This is where the damage of the acidic diet occurs
We fully know and understand that the body will ALWAYS keep this pH of 7.365 and our aim is not to change it! Our aim is to give the body the tools it needs so that maintaining this pH is as easy as possible. Putting lots and lots of acid-forming foods puts the body into a huge tailspin and the damage snowballs.
The constant consumption of over-acidic foods and an over-acidic lifestyle leads to massive long term problems. The body will make all manner of long-term sacrifices to your health in order to maintain your short term health by keeping the pH of those cellular fluids at 7.365.
Calcium is pulled from the bones, magnesium is pulled from the muscle, and yeasts, bacteria and microform overgrowths become highly present in the digestive system – clogging your intestines and causing all manner of problems.

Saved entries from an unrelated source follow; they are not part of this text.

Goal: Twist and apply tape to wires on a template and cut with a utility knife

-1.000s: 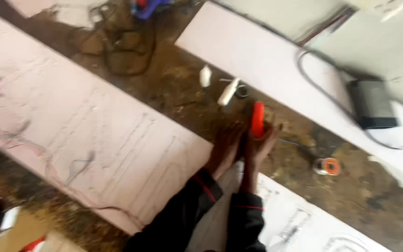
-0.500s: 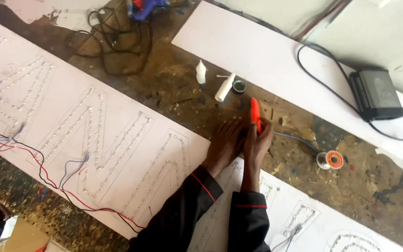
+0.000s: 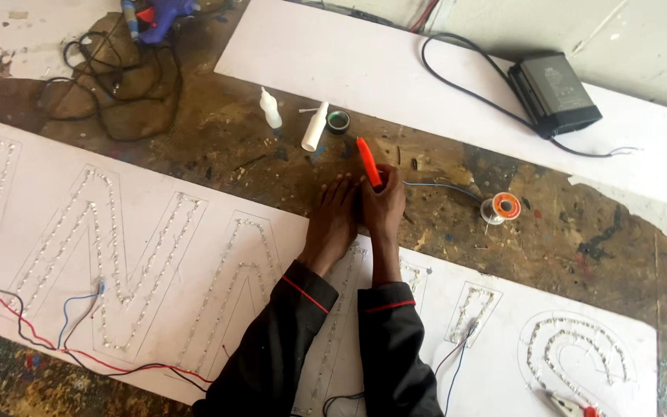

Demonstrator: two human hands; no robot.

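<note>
At nine o'clock the white board with dotted letter outlines ran off the frame's left edge, and red, blue and black wires trailed across its lower corner, their ends cut off by the border. At eleven o'clock a blue glue gun sat half out of view above a tangle of black cable. The surface was dark, scarred wood, spotted with paint and grit. Near twelve o'clock stood a small white bottle, a white tube and a roll of dark tape. At centre the left hand lay flat, fingers spread on the board's edge. Touching it, the right hand was closed around an orange-handled tool; its tip was hidden inside the fist. At three o'clock sat a solder spool, and at one o'clock a black box on a second white board.
</note>
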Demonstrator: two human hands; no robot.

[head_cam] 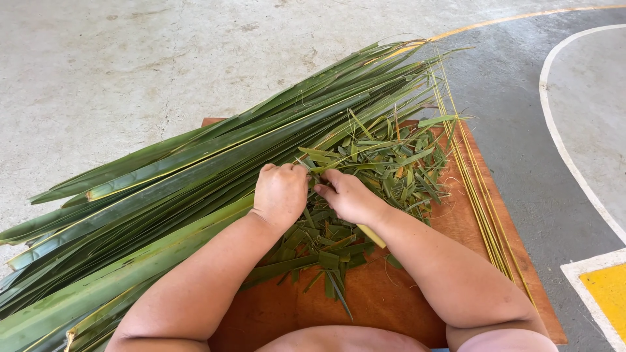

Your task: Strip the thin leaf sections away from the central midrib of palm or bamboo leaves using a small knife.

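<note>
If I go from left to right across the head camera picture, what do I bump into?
Long green leaves → left hand → right hand → thin yellow leaf ribs → white painted line → yellow painted patch.

— How's the light here?

— Bright, even daylight, soft and without a clear direction. The concrete floor (130,58) is pale, nearly washed out toward the top left corner.

— Any shadows?

— Only faint ones, beneath the forearms on the wooden board (391,300) and under the palm leaves (195,169).

— Glare?

— A mild sheen along the long leaf blades.

— Sharpness?

— Crisp throughout, no motion blur on the left hand (280,192) or right hand (349,195). Painted floor lines bend slightly near the right edge.
</note>
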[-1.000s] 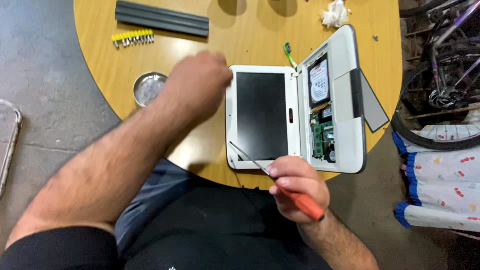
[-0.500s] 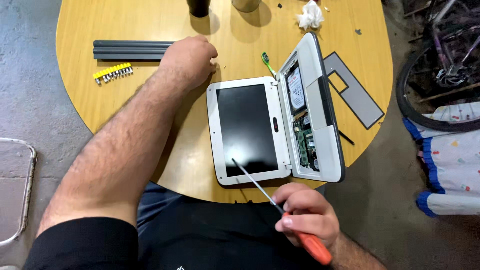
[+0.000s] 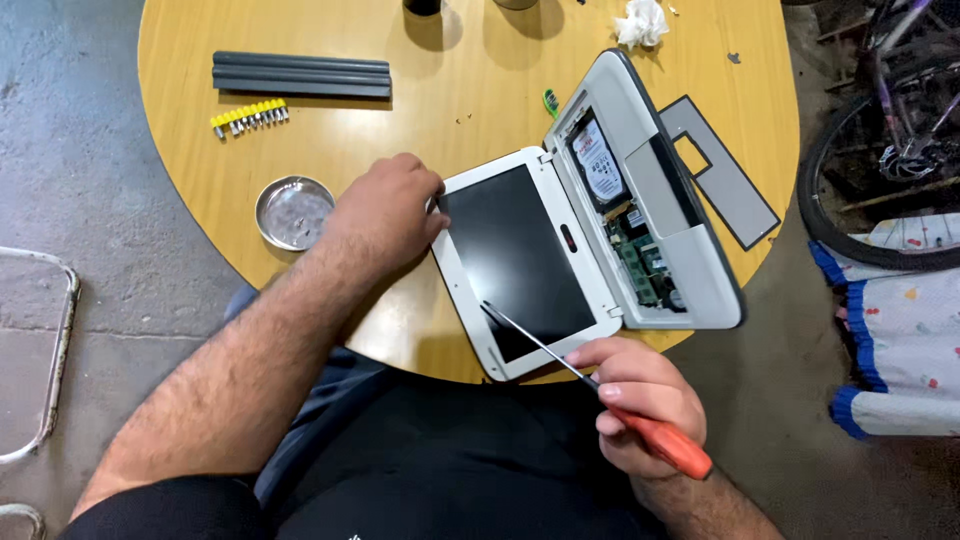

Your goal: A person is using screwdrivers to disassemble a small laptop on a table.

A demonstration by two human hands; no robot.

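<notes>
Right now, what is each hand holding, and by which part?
The right hand grips a screwdriver by its orange handle. The left hand holds nothing; it presses on the laptop at its screen's corner.

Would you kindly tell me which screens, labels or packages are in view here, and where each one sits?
Laptop screen: dark, blank rectangle in a white frame, between the left hand and the opened base; the screwdriver tip rests on it.
Drive label: pale sticker with dark print on the drive in the opened base, upper compartment.
No packages show.
</notes>
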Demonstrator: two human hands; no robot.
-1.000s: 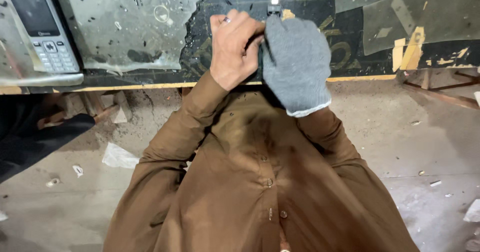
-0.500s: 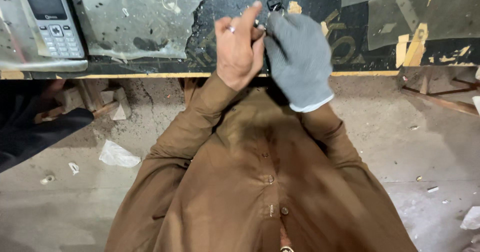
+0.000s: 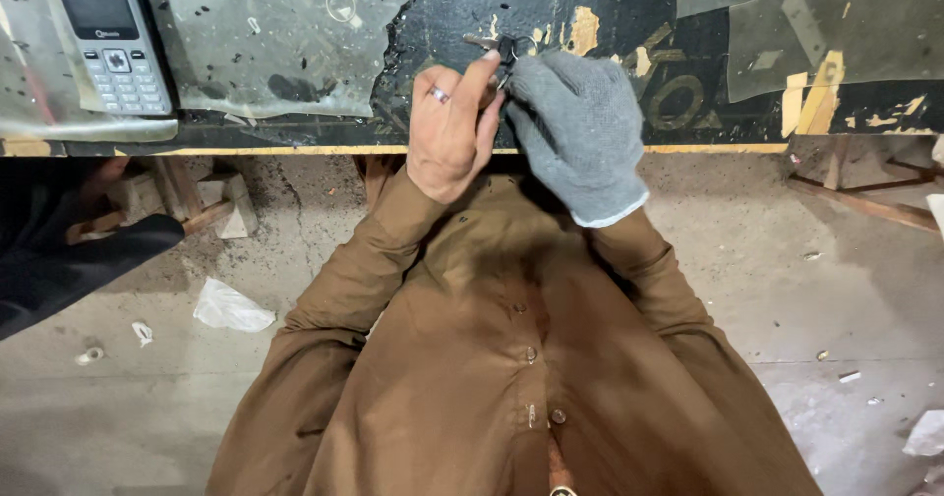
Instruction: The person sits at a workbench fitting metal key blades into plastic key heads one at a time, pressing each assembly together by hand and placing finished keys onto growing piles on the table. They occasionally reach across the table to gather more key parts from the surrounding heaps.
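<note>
My left hand (image 3: 450,134) is bare, with a ring on one finger. My right hand (image 3: 575,132) wears a grey knit glove. Both meet over the near edge of a worn black workbench (image 3: 590,132) and pinch a small dark metal part with rings (image 3: 509,48) between their fingertips. The part's shape is partly hidden by the fingers. My brown shirt sleeves run down toward the camera.
A grey push-button phone (image 3: 106,39) lies at the bench's far left on a scratched clear plastic sheet (image 3: 285,34). Another plastic sheet (image 3: 816,14) lies at the right. Crumpled white paper (image 3: 231,307) and wood blocks (image 3: 221,211) lie on the concrete floor. A dark sleeve (image 3: 59,260) shows at left.
The view has shifted slightly so the hands sit lower in it. Both hands stay together on the small metal part, fingers working at it.
</note>
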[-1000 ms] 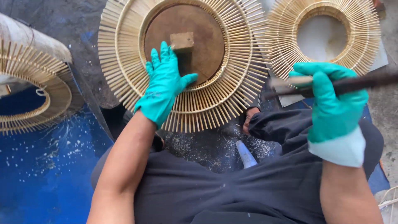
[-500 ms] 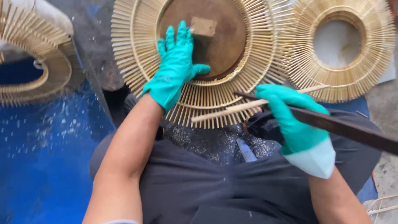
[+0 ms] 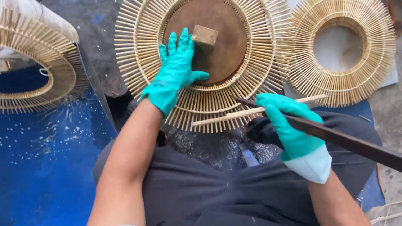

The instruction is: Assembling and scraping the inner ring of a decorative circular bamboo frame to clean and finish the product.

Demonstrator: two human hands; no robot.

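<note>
Head view, left hand: we see the left hand (image 3: 173,71) in a teal glove, open and spread flat, pressing on the sunburst frame (image 3: 201,62) of thin bamboo sticks; its fingertips reach the brown disc (image 3: 222,46) at the centre, just beside the small wooden block (image 3: 204,35).
Head view, right hand: the right hand (image 3: 289,123), also gloved, is closed around a long dark blade (image 3: 347,140) together with a loose bamboo stick (image 3: 251,112), which lies across the lower rim of the frame, toward the left hand.
Frame position: it rests ahead of the person's lap, under the left hand.
Risk, blade: we judge that a slip could drive the tip toward the left hand, since it points that way.
Risk, sticks: uneven pressure from the flat hand could snap or loosen the thin spokes.
Risk, double grip: holding stick and blade in one fist could let either one twist loose.
Beyond the right hand: a second sunburst frame (image 3: 343,50) with an open centre.
Beyond the left hand: a third frame (image 3: 37,75) over a blue sheet (image 3: 46,167).
Packages, labels, signs: none visible.
</note>
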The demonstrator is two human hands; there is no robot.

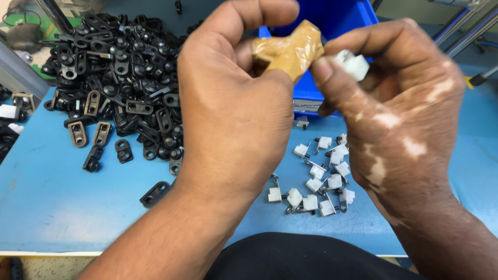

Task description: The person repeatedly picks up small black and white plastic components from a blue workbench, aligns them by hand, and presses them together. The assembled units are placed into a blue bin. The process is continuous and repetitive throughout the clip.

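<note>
The left hand (233, 109) is raised over the blue bench (46, 197), its grip closed on a tan, glossy wad (290, 49) that looks crumpled and lumpy, like tape or a small bag pinched between thumb and fingers. Just beside it, touching the wad's edge, the right hand (399, 103) holds a small white plastic block (354, 65) in a closed grip of thumb and fingertips; the block is pale, squarish and partly hidden by the fingers. Below the hands, a loose cluster of similar white clips with metal pins (321, 181) lies on the bench. To the left sits a big heap of black plastic brackets (114, 78). A blue bin (342, 15) stands behind the hands.
</note>
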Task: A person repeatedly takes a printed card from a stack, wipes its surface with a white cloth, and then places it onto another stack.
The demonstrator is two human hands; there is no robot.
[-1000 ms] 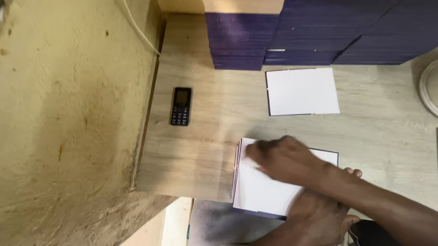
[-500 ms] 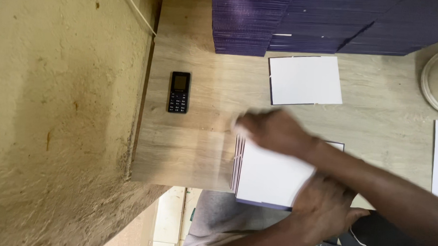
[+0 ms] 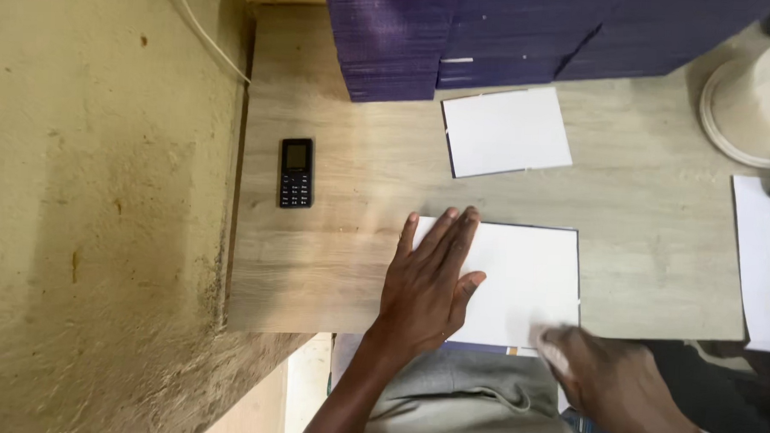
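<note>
A white booklet with a thin purple cover edge lies at the near edge of the wooden table. My left hand rests flat on its left part, palm down, fingers stretched toward the far side. My right hand is blurred by motion at the booklet's near right corner, over my lap. Whether it grips anything is unclear.
A second white booklet lies farther back. Stacks of purple booklets line the far edge. A small black keypad phone lies at the left, beside a rough yellowish wall. White sheets and a round white object sit at the right.
My right hand, which was stretched over the booklet's left edge, has drawn back to its near right corner. My left hand has come up and lies flat on the booklet.
</note>
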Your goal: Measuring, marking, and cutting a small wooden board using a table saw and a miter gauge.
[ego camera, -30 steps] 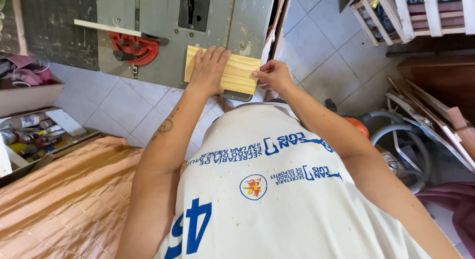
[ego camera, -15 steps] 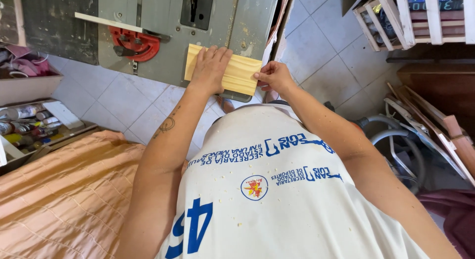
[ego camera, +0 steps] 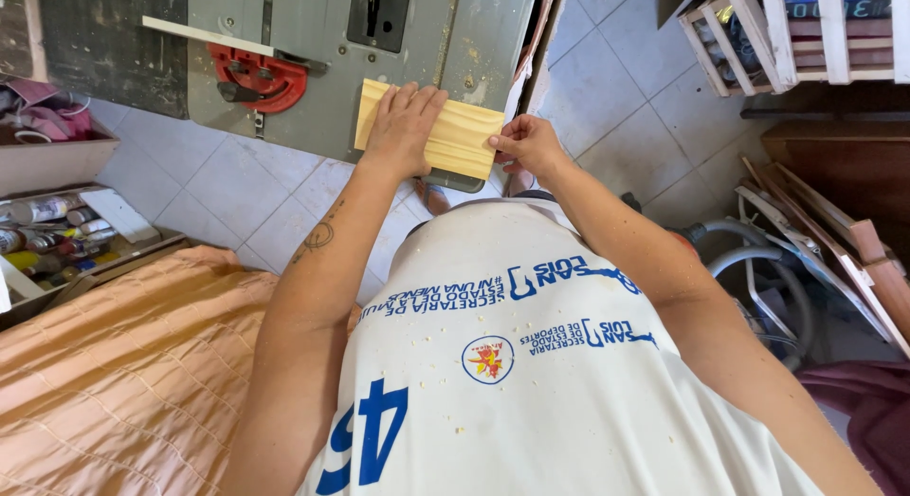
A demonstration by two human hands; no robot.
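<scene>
A pale wooden board (ego camera: pixel 460 140) lies flat on the near edge of a grey table saw (ego camera: pixel 313 107). My left hand (ego camera: pixel 403 126) rests palm down on the board's left half, fingers spread toward the saw's blade slot (ego camera: pixel 379 12). At the board's right end, my right hand (ego camera: pixel 526 145) pinches its edge between thumb and fingers. Below both arms my white printed shirt fills the lower middle of the view.
A red miter gauge (ego camera: pixel 261 79) with a pale fence strip sits on the saw's left. Left are a box of spray cans (ego camera: pixel 47 240) and an orange quilted cloth (ego camera: pixel 104 373). Right are a white slatted crate (ego camera: pixel 796 41), leaning wood frames (ego camera: pixel 844 249) and a grey hose (ego camera: pixel 749 259).
The view has shifted slightly, so the saw and board sit a little lower in the frame. Both hands keep the same hold on the board.
</scene>
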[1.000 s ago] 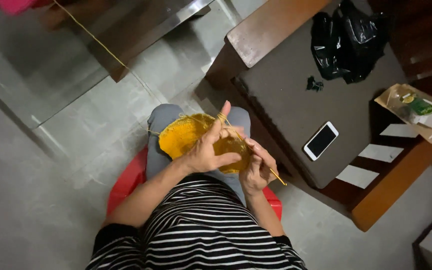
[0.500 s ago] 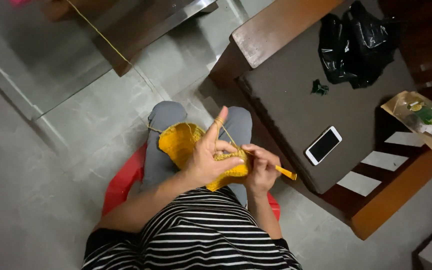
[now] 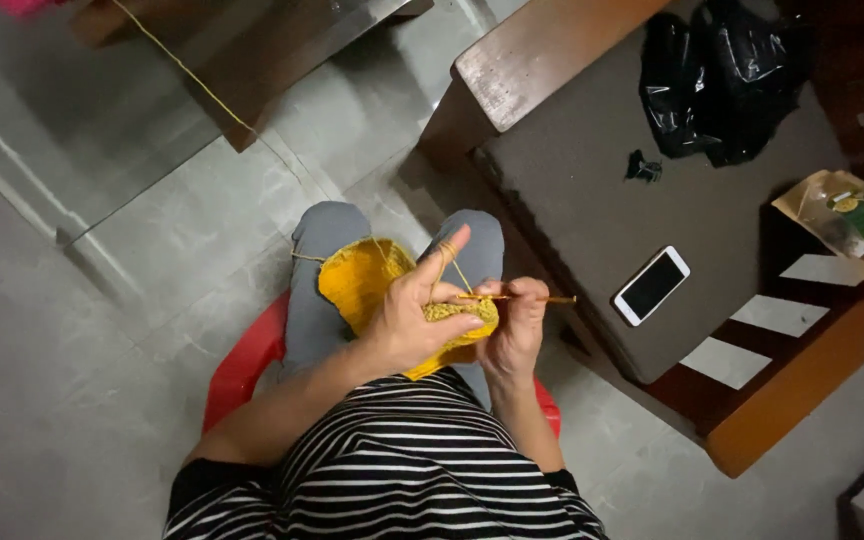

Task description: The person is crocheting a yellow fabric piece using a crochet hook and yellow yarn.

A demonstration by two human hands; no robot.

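Note:
A yellow crocheted piece (image 3: 364, 282) lies on my lap over grey trousers. My left hand (image 3: 414, 322) grips its near edge, index finger raised with the yellow yarn (image 3: 202, 85) looped over it. My right hand (image 3: 514, 330) pinches a thin crochet hook (image 3: 550, 299) that lies level, its tip in the stitches between my hands. The yarn strand runs from the work up across the floor to the far left.
I sit on a red plastic chair (image 3: 240, 366). A dark wooden table (image 3: 592, 210) on my right carries a white phone (image 3: 651, 285), a black plastic bag (image 3: 717, 80), white paper slips (image 3: 767, 315) and a brown packet (image 3: 847, 235). A glass-topped table (image 3: 122, 110) stands ahead on the tiled floor.
The hook has swung from pointing down-right to lying level, with its tip worked into the stitches. My left index finger stays raised with the yarn. The view has shifted slightly.

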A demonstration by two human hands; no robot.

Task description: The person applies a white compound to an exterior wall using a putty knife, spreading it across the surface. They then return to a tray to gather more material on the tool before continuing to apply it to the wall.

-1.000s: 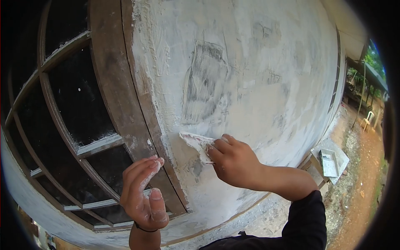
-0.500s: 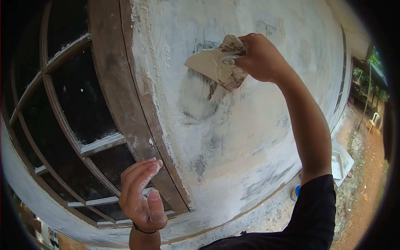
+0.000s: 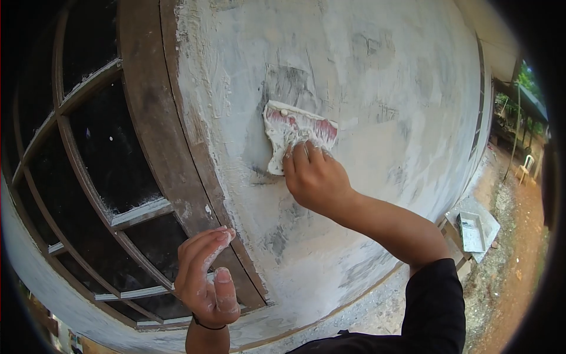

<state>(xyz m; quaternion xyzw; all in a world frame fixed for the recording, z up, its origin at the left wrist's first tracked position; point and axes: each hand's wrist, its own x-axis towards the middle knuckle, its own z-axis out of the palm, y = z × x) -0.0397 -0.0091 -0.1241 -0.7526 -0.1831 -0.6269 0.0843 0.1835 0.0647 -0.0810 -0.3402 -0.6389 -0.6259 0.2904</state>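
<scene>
My right hand (image 3: 318,180) grips a putty scraper (image 3: 323,127), its fingers closed over the near side. The scraper's wide blade lies against the wall (image 3: 365,206), with a ridge of pale putty along its upper edge and reddish patches showing through the smears. Dark grey patches mark the wall just above it and to its left. Low in the view, my left hand (image 3: 203,277) is held up in front of the window frame (image 3: 171,153). Its fingers are loosely curved, the thumb stands apart, white putty coats the fingertips, and nothing is in it.
Dark window panes (image 3: 109,141) with wooden bars fill the left side. A rough putty edge runs beside the frame. On the ground at right lies a pale rectangular tray (image 3: 473,232); farther back stands a chair (image 3: 525,168) on reddish soil.
My right hand has moved down and left, turning the scraper from tilted, putty-laden face showing, to upright against the wall. The left hand has barely shifted.
</scene>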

The alkaline diet is not aiming to change this 7.365 – it’s aiming to support the body, remove the stress of an acidic lifestyle and give the body the tools it needs to thrive.
So the summary is this:
The body will ALWAYS retain your blood pH in a very tight range close to pH 7.365. Your aim is NOT to change this, it is to support the body’s efforts to keep it there. The standard, modern, Western diet is incredibly acidic, and living such an acidic diet puts constant pressure on the body to try and neutralise these acids to retain the pH at the slightly alkaline 7.365. The real damage is done to the body not in simply consuming these foods, but the real damage is the fallout of the body having to work dramatically hard to neutralise the acids and retain the pH at 7.365.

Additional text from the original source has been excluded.